Danièle Linhart, en étudiant une fermeture d’usine qui s’est réalisée en plusieurs étapes (l’usine Chausson à Creil) évoque dans ce contexte une « perte de soi » produite par l’autodestruction du collectif: « Tous ne font pas grève lors de ce premier plan de licenciement, qui frappe un millier de personnes, et cela sera source de fortes tensions. Ceux qui sont les plus dépendants de la communauté Chausson, qui ont tout investi en elle, tant sur le plan professionnel que personnel, ceux qui se sont “faits” à travers elle ne peuvent se résoudre à la mettre en danger en manifestant ou en faisant grève intempestivement. Pour qu’elle continue, ils vont en détruire d’une certaine façon le fondement, les valeurs, la solidarité, la culture, les règles du jeu du monde ouvrier. La direction leur ayant fait croire que les licenciements étaient indispensables pour la survie et la pérennité de Chausson, ils se sont fait violence, se sont désolidarisés, ont accepté que certains d’entre eux partent, soient sacrifiés pour que d’autres puissent continuer, et ce malgré une solidarité bien réelle, inscrite dans leur vie quotidienne au travail. » (5)

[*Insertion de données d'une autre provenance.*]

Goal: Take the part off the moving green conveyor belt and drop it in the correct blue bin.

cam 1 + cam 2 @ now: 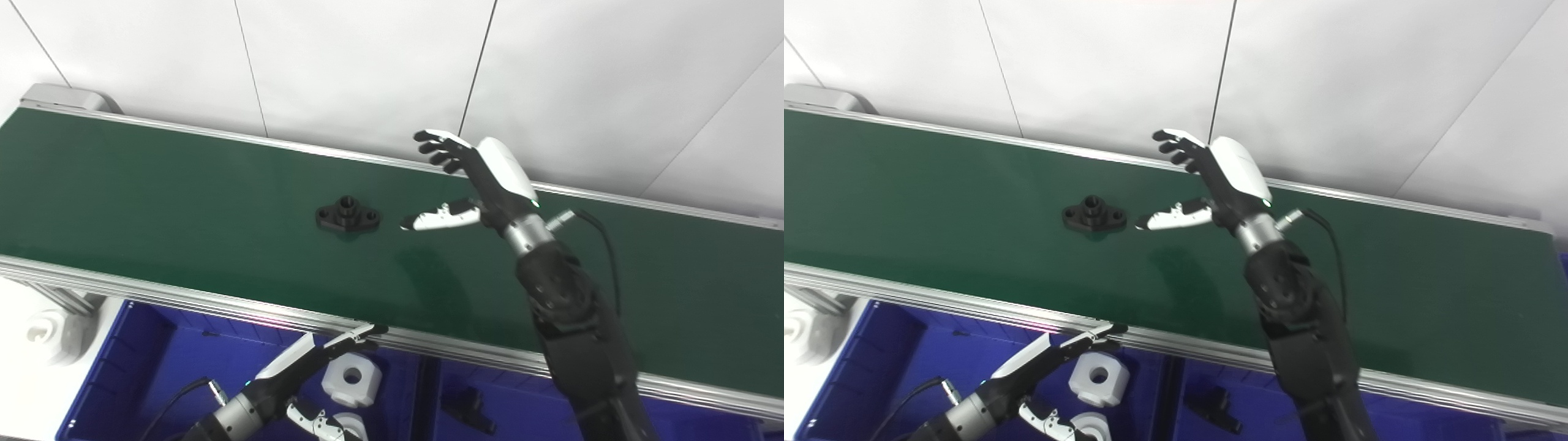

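Observation:
A black flanged part [347, 215] with a raised round hub lies on the green conveyor belt [153, 196], near its middle. My right hand [471, 180] is open above the belt, just to the right of the part, fingers spread and thumb pointing at it, not touching. My left hand [306, 383] is open and empty, low over the left blue bin [141, 361], fingers stretched toward the belt's front rail. In the right eye view the part [1094, 216] and right hand [1213, 177] stand the same way.
The left blue bin holds white round parts [351, 380]. A right blue bin [686, 422] holds a black part [468, 409]. The belt's aluminium front rail [184, 294] runs between belt and bins. A white object [52, 334] sits at far left. A white wall is behind.

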### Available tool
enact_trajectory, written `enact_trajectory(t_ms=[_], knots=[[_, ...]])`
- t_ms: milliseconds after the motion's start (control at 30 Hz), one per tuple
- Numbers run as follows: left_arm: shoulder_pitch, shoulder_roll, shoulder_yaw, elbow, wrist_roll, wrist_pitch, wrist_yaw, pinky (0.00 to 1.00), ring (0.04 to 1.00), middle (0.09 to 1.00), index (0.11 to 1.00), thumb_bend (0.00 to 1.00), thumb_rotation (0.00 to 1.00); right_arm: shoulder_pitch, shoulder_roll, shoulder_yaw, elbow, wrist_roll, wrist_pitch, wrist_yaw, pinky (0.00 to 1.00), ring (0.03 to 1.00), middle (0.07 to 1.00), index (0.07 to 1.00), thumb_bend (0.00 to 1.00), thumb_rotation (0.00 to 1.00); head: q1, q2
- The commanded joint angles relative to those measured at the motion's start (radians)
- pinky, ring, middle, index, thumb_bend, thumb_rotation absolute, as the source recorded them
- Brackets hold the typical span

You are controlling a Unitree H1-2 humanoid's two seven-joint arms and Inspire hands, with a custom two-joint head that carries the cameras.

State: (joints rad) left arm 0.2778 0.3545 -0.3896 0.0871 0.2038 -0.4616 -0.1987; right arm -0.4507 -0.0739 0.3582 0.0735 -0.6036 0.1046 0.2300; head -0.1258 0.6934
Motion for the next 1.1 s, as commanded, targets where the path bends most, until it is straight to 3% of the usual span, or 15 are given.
enact_trajectory(t_ms=[0,300,433,600,733,933,1033,1067], knots=[[0.010,0.028,-0.009,-0.012,0.008,-0.008,0.022,0.91,0.949,0.971,0.939,0.90,0.34,-0.054,0.008,0.008,0.005,-0.018,0.008,-0.012,0.64,0.717,0.767,0.836,0.84,0.28,0.000,0.005],[0.031,0.035,-0.023,-0.032,0.032,-0.008,0.058,0.87,0.916,0.947,0.927,0.91,0.34,-0.105,0.016,0.059,0.129,-0.063,0.015,-0.016,0.62,0.708,0.778,0.842,0.84,0.26,0.010,0.005],[0.029,0.041,-0.041,-0.035,0.023,-0.008,0.082,0.79,0.847,0.891,0.914,0.90,0.32,-0.115,0.019,0.081,0.152,-0.080,0.036,0.000,0.63,0.716,0.776,0.848,0.84,0.24,0.005,-0.001],[0.035,0.029,-0.040,-0.031,-0.093,-0.008,0.027,0.78,0.837,0.879,0.904,0.88,0.28,-0.130,0.018,0.110,0.198,-0.096,0.023,-0.003,0.55,0.650,0.733,0.847,0.82,0.21,0.000,-0.001],[0.041,0.015,-0.032,-0.028,-0.114,-0.008,0.000,0.79,0.841,0.876,0.890,0.88,0.30,-0.143,0.017,0.140,0.229,-0.113,0.022,0.004,0.63,0.741,0.785,0.865,0.82,0.23,-0.003,-0.006],[0.043,0.005,-0.027,-0.023,-0.119,-0.007,-0.035,0.78,0.826,0.861,0.879,0.88,0.31,-0.169,0.019,0.174,0.283,-0.149,0.027,-0.004,0.68,0.773,0.806,0.879,0.85,0.24,-0.003,-0.005],[0.043,0.002,-0.026,-0.028,-0.105,-0.007,-0.041,0.80,0.840,0.872,0.881,0.89,0.31,-0.185,0.010,0.198,0.305,-0.174,0.024,0.003,0.68,0.751,0.784,0.877,0.84,0.23,0.001,0.001],[0.042,0.002,-0.026,-0.029,-0.094,-0.007,-0.040,0.81,0.852,0.885,0.890,0.89,0.32,-0.190,0.006,0.206,0.312,-0.184,0.023,0.005,0.60,0.662,0.723,0.873,0.84,0.24,0.001,0.001]])
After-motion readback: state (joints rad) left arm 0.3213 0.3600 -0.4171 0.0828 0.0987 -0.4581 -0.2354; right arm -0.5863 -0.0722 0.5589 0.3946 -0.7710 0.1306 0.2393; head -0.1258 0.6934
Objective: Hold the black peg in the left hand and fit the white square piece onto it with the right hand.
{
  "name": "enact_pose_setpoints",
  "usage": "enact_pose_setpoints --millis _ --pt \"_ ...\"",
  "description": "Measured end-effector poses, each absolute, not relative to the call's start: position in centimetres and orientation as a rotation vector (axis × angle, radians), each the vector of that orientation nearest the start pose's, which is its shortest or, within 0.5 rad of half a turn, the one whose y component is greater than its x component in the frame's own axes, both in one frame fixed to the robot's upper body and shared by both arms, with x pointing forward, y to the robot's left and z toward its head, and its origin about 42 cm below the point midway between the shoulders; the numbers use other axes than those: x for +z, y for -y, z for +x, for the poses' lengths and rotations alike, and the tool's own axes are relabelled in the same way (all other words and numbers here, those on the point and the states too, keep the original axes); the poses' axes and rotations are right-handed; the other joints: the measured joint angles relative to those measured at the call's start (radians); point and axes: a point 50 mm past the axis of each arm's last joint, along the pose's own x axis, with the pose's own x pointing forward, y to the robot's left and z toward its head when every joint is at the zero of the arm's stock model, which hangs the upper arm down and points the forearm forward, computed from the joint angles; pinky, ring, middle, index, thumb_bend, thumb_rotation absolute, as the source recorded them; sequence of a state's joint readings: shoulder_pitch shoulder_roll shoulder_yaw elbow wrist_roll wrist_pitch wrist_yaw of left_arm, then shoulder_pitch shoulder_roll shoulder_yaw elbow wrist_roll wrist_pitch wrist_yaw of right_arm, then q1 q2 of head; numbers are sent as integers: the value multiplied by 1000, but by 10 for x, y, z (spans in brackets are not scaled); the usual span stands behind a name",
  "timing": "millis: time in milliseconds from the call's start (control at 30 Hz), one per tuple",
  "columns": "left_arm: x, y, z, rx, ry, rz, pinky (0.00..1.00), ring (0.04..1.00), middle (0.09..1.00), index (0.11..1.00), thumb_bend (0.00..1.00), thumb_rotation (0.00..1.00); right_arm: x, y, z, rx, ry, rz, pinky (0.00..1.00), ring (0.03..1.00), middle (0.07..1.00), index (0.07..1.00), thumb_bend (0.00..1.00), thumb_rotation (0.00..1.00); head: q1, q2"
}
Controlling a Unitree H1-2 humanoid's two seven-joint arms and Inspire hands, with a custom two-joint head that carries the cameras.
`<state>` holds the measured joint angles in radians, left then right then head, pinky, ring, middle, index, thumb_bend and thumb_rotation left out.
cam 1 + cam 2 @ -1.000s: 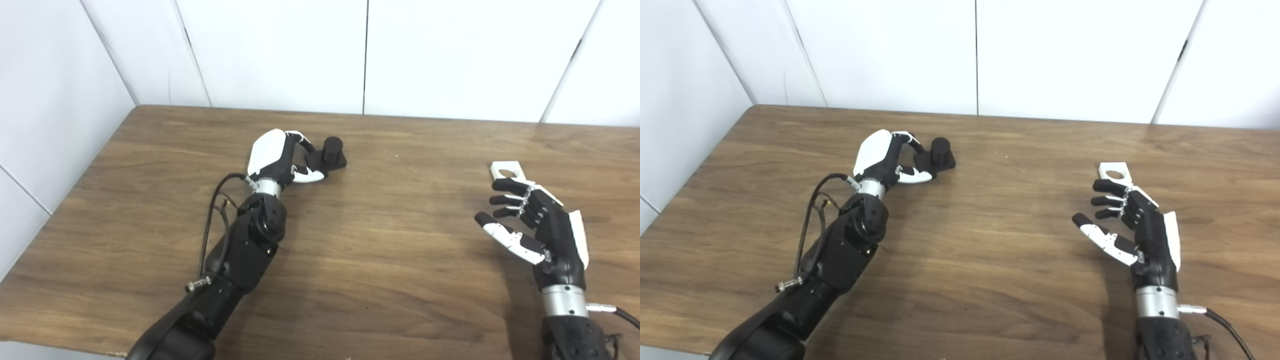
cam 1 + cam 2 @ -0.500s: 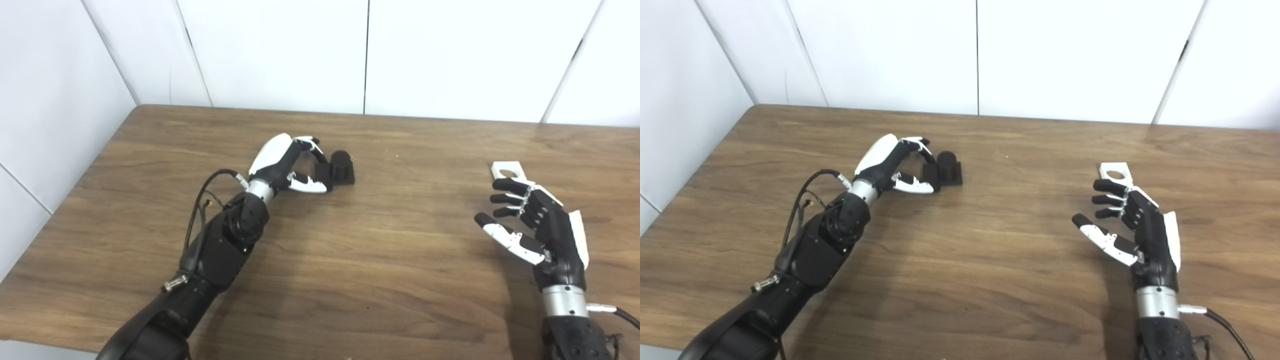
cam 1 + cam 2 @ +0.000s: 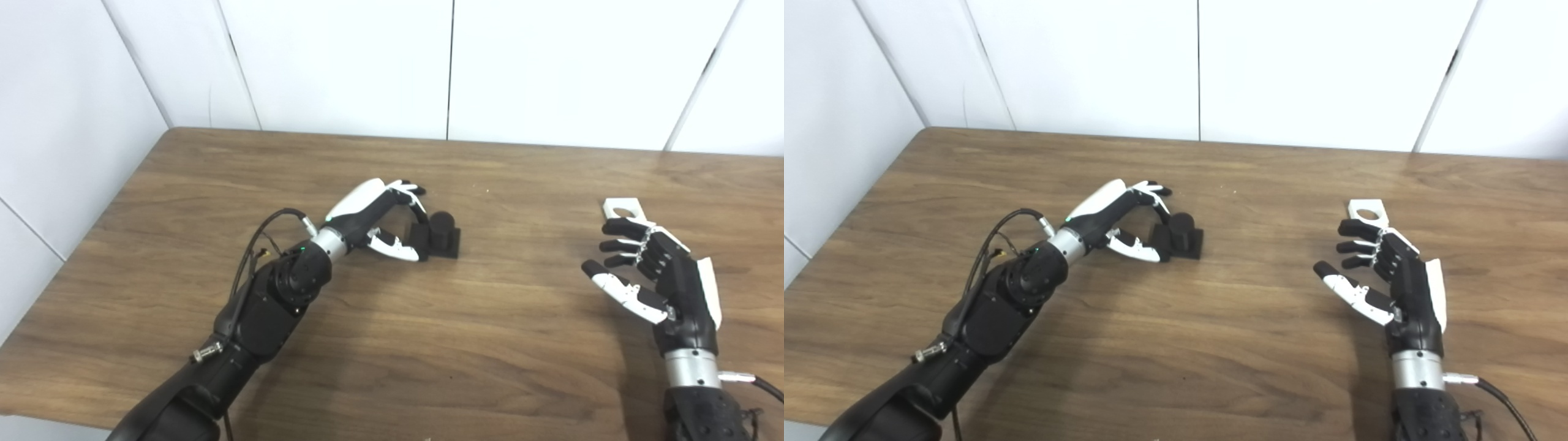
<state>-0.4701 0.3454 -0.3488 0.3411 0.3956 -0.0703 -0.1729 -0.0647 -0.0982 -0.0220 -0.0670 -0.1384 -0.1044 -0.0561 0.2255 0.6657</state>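
The black peg [image 3: 441, 234], a short cylinder on a square black base, stands upright on the table's middle left. My left hand [image 3: 381, 215] lies just left of it, fingers and thumb pinched on the near-left edge of its base. The white square piece [image 3: 621, 208], with a round hole, lies flat at the right. Just in front of it my right hand [image 3: 656, 274] is held open with the palm facing left; its fingertips reach almost to the piece's near edge and it holds nothing.
The wooden table [image 3: 429, 349] meets white wall panels at the back and on the left. A black cable [image 3: 257, 245] loops off my left forearm. The table's front edge runs near the picture's bottom left.
My left hand has carried the black peg to the right and nearer to me, the forearm swinging with it. The right hand and the white piece have stayed put.
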Motion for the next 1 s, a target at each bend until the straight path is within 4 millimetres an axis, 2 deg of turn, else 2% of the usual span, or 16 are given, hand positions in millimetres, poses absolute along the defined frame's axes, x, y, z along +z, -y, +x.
enact_pose_setpoints --millis 367,500,867,1000 --pt "151 -208 408 -630 184 883 1000 1000 914 493 512 94 142 243 303 -58 242 -235 511 615 685 653 553 165 -38 9" --pt "152 -201 402 -661 209 903 1000 1000 911 493 513 93 142 243 303 -58 242 -234 512 615 690 657 559 199 -49 14" --pt "156 -187 389 -719 273 944 1000 1000 914 492 513 93 142 242 303 -59 243 -239 531 641 695 647 570 213 -129 29" --pt "156 -186 386 -733 282 945 1000 1000 911 492 513 93 142 241 303 -59 244 -244 512 621 689 647 563 211 -159 28"
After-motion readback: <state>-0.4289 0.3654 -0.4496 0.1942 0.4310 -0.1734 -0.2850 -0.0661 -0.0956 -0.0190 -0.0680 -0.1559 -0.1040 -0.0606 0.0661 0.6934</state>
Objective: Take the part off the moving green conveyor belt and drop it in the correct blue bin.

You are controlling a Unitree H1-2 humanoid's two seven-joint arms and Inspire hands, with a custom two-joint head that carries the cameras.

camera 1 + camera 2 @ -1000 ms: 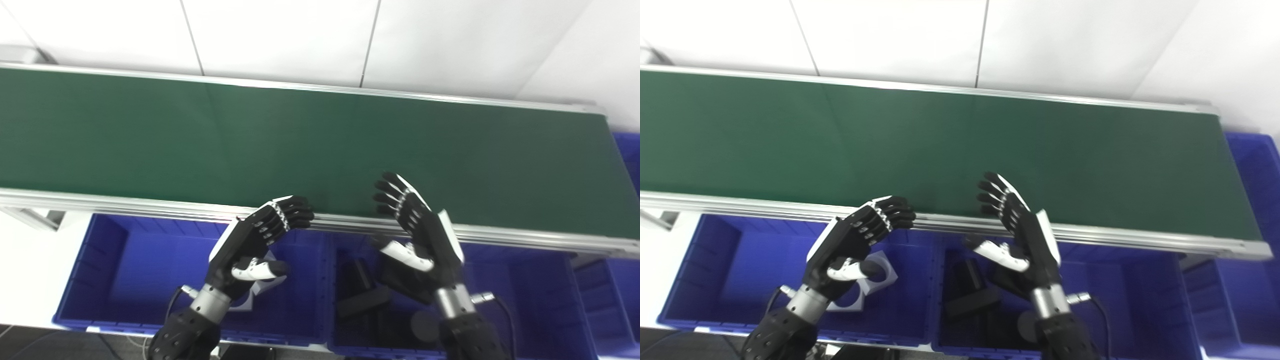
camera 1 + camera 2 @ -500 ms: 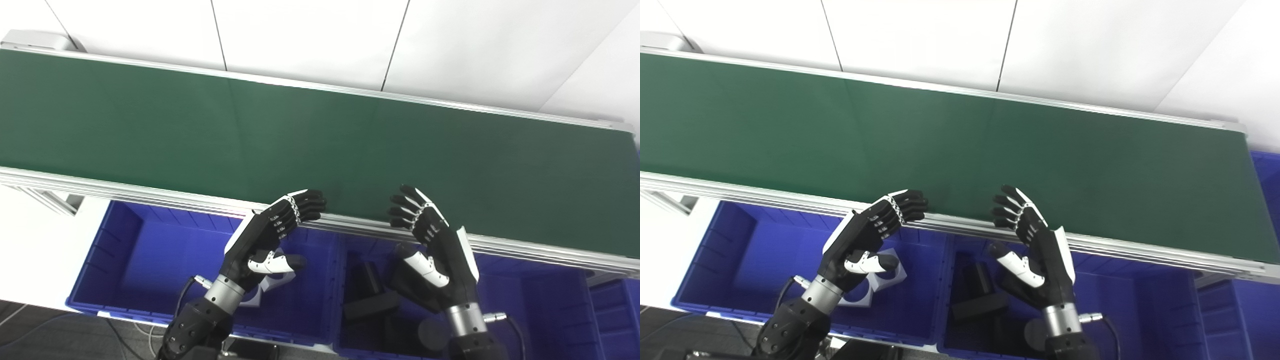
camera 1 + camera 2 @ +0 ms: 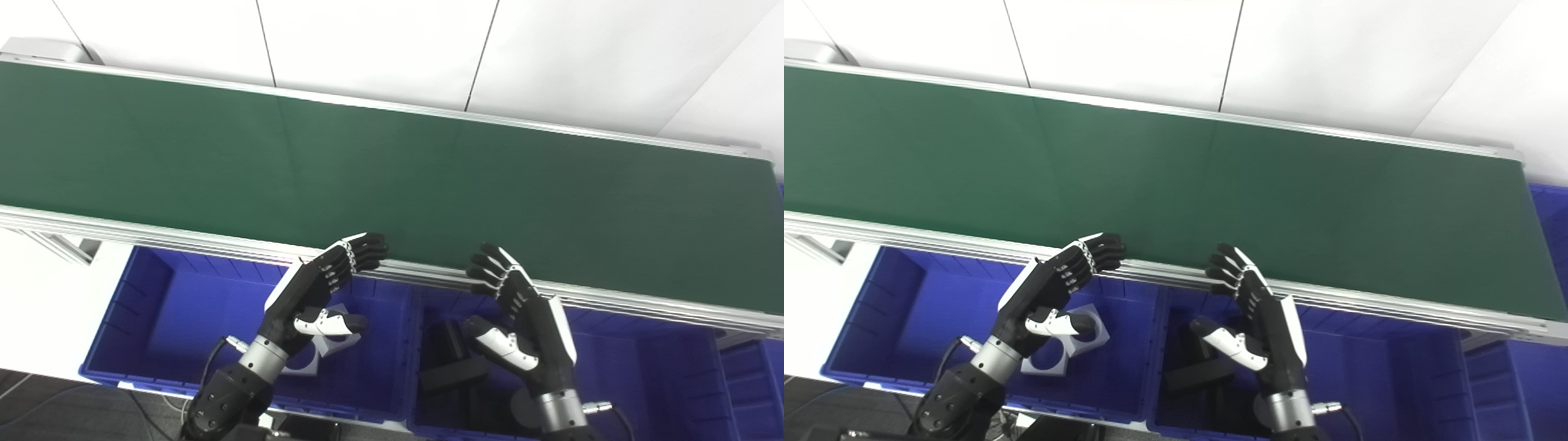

Cette « perte de soi » collective puis individuelle est poursuivie par la manière dont les politiques sociales sont aujourd’hui conçues et la façon dont elles imposent des solutions qui aggravent le problème; elle contamine aussi les agents qui tentent d’y apporter remède. C’est pourquoi, au vu de cet engrenage, il nous paraît fondé de parler aujourd’hui d’une société de la désubjectivation –ce qui constitue aussi une manière d’inviter à nouer des alliances inédites entre tous les acteurs qui pourraient se reconnaître dans une lutte pour un droit à la subjectivation libre, droit qui n’est légitime que s’il est reconnu à tous.

 


(1) Cité par Bernard Noël dans son Dictionnaire de la Commune, tome 1, Paris, Flammarion, 1978, p. 159, rubrique « communalisme ».
(2) Alain Touraine, La société post-industrielle, Paris, Denoël, 1969, p. 15.
(3) Témoignage cité par Jean-Pierre Le Goff dans son ouvrage Mai 68 : l’héritage impossible, Paris, La Découverte, 2002, p. 220.
(4) « Qu’ont à nous apprendre les NEET’s ? », sur www.oejaj.cfwb.be
(5) Daniel Linhart, avec Barbara Rist et Estelle Durand, Perte d’emploi, perte de soi, Toulouse, Erès, 2009, p. 115.